Çağdaş Hukukçular Derneği İstanbul Şubesi'nin hazırlığı 10 yıl süren davanın soruşturma aşamasında karşılaştığı engellere dikkat çekti. Şubeden yapılan açıklamada şu bilgiler verildi:
19 ARALIK’TA NE OLDU?
19 Aralık 2000’de yapılan ve “Hayata Dönüş” adı verilen operasyonlarda 28 kişi öldü. Operasyonları takip eden süreçte ve ölüm oruçlarında toplam 122 kişi hayatını kaybetti, 600’den fazla insan sakat kaldı. Operasyonda, Bayrampaşa Cezaevi’nde 12 kişi yaşamını yitirdi, 55 kişi sakat kaldı. Bayrampaşa’da, 12 kişinin hayatını kaybettiği C-1 koğuşunda bulunan 5 kadının yanarak, birinin de gazdan zehirlendiği bilirkişi raporuyla tespit edildi. 10 yıl sonra, 23 Kasım Salı günü operasyonun Bayrampaşa Cezaevi ayağıyla ilgili davanın ilk duruşması Bakırköy 13. Ağır Ceza Mahkemesi’nde görülecek.
Operasyonla ilgili birçok gerçek karanlıkta kaldı, birçoğu ise yargı kademelerine takıldı. Kamuoyu operasyonla ilgili yeterince bilgilendirilmedi ya da olup bitenler dezenformasyona kurban gitti. Şimdi Bayrampaşa davasıyla bir kez daha gerçekleri su yüzüne çıkarma ve topluma duyurma şansına sahibiz. Devletin koruması altında olması gereken hükümlü ve tutukluların başına gelenlerin açıkça ortaya çıkması için bu son fırsat.
Evet, operasyon kamuda olduğundan daha farklı şekillerde yer aldı ya da görmezden gelindi. O nedenle, öncelikle somut gerçekleri sıralayarak bu algıyı düzeltmek mümkün. Bu nedenle sadece bilirkişi raporlarından örnekler vererek olayın ana hatları özetlenebilir.

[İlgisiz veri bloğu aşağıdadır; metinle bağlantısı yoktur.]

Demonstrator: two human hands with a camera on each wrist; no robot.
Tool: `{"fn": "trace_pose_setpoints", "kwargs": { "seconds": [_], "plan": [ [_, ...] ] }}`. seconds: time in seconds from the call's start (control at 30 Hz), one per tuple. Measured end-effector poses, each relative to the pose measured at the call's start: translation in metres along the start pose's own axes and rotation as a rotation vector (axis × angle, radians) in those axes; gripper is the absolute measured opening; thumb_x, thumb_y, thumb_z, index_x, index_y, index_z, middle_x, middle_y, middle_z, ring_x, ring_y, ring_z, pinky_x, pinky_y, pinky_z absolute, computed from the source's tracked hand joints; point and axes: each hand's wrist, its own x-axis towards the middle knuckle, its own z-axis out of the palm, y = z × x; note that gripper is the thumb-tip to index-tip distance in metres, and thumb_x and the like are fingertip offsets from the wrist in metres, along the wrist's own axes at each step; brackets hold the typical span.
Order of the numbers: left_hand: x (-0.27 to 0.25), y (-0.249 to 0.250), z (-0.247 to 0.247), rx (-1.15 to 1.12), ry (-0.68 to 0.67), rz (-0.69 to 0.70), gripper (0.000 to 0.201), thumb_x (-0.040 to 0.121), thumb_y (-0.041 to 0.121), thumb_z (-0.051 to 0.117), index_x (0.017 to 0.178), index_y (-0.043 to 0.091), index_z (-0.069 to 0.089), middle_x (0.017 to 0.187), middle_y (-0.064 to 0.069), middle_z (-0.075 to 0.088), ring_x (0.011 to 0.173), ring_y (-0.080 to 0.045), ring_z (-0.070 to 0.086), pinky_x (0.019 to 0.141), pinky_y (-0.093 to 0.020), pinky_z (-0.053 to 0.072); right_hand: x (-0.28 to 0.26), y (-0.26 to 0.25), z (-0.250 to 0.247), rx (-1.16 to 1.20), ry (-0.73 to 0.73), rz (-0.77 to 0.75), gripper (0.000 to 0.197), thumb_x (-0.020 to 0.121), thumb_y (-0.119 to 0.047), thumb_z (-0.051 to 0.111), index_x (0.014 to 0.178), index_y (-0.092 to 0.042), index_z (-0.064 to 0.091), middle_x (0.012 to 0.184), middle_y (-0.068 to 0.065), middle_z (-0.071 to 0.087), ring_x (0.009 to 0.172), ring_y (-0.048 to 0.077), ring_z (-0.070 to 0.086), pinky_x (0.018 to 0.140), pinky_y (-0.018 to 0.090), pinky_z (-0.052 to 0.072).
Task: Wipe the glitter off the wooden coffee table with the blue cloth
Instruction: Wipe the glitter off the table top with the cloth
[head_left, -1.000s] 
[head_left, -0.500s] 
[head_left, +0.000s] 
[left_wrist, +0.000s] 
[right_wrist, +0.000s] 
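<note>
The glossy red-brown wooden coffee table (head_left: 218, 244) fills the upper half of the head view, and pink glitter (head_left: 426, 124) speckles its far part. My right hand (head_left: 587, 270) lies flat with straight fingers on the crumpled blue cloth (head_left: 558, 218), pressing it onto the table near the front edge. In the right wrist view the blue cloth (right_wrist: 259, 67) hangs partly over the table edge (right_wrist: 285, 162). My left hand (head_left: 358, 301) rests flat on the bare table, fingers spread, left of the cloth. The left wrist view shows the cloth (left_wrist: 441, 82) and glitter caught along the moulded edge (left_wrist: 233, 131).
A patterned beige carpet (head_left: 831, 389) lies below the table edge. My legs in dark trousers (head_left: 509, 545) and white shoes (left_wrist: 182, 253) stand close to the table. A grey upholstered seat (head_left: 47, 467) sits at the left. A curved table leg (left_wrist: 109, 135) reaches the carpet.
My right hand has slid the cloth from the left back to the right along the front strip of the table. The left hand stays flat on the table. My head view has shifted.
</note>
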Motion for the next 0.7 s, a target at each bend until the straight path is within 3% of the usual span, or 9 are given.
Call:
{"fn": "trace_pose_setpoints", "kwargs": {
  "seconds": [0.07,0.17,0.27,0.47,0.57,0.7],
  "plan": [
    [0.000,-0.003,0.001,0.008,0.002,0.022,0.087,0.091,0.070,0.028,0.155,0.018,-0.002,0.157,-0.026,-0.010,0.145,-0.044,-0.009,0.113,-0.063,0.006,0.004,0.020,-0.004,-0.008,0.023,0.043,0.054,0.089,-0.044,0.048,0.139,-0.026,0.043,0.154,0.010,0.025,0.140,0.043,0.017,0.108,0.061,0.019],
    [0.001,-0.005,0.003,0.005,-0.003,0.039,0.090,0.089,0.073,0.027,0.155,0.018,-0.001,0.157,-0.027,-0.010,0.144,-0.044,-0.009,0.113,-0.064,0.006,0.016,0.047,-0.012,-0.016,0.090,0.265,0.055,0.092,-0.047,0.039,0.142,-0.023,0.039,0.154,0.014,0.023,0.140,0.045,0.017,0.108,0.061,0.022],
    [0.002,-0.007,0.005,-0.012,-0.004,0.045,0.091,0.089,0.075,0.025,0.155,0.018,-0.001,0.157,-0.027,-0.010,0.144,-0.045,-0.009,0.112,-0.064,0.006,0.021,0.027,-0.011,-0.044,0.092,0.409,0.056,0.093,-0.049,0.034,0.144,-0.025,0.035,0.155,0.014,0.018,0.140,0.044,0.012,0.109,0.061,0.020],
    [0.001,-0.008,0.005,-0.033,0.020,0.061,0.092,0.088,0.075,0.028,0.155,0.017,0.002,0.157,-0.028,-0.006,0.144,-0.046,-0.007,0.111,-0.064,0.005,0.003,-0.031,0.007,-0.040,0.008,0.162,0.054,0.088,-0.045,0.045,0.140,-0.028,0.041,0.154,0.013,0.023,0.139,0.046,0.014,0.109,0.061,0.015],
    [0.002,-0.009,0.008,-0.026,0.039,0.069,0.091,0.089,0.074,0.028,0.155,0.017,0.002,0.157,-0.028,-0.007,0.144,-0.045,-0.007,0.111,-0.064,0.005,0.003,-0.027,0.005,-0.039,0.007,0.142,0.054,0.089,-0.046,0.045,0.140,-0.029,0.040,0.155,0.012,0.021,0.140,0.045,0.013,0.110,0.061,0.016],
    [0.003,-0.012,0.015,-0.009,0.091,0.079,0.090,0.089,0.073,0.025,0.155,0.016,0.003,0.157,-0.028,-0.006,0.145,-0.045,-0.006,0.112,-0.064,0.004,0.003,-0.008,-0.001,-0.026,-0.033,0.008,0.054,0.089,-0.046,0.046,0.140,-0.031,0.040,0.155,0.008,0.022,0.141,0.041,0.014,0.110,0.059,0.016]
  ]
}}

1.Operasyonların yapılacağı çok önceden belliydi. Dönemin Adalet Bakanı Hikmet Sami Türk’ün “Operasyona bir yıl önceden hazırlanmıştık” açıklamasının yanı sıra bunu kanıtlayan somut gerçekler de vardır.
Genelkurmay’ın emriyle yapılan Hayata Dönüş Operasyonu’nun özel müdahale planı 15 Aralık 2000’de İstanbul Bölge Jandarma Komutanlığı’nda hazırlandı. Bayrampaşa Cezaevi’ne müdahalede, Ankara Özel Asayiş Komando Birlikleri (JÖAK) kullanıldı. Elazığ JÖAK ve Halkalı Jandarma Komando Alay Komutanlığı’ndan ekipler de bu müdahalede yer aldı.
İfadelere göre, Elazığ JÖAK’tan ekipler, operasyondan 4-5 gün önce İstanbul’a gelip ‘prova’ yaptılar. Ayrıca, hükümlüler görüşme yapan toplulukta yer alan dönemin milletvekili Mehmet Bekaroğlu da “Kandırıldık” diyerek olayı özetlemiştir.
Operasyonun mağdurlarının ifadeleri ve bilirkişi raporlarının ayrıntılı hali, eklerde bulunabilir.
2. Operasyona katılan askerlerin ifadelerine göre, hükümlü ve tutuklular, ateş açarak karşılık vermişti. Ancak, operasyonun ardından Adli Tıp uzmanlarınca yapılan incelemeden sonra yazılan rapora göre, olay yerinde sadece askerlerin tarafından koğuşlara doğru tek yönlü ateş açıldı.
Raporda, ölümlere yol açan silahın da sadece AK-47 ya da G-3 piyade tüfeği olabileceği belirtildi. Üzerinde insanlara karşı ya da kapalı ortamda atılmaması gerektiği şeklinde uyarılar bulunan gaz bombaları da yine kapalı koğuşlara atıldı. Ayrıca olayda bilirkişi raporunda ne olduğu “tam olarak tespit edilemeyen” bir kimyasal madde kullanıldığı da saptandı.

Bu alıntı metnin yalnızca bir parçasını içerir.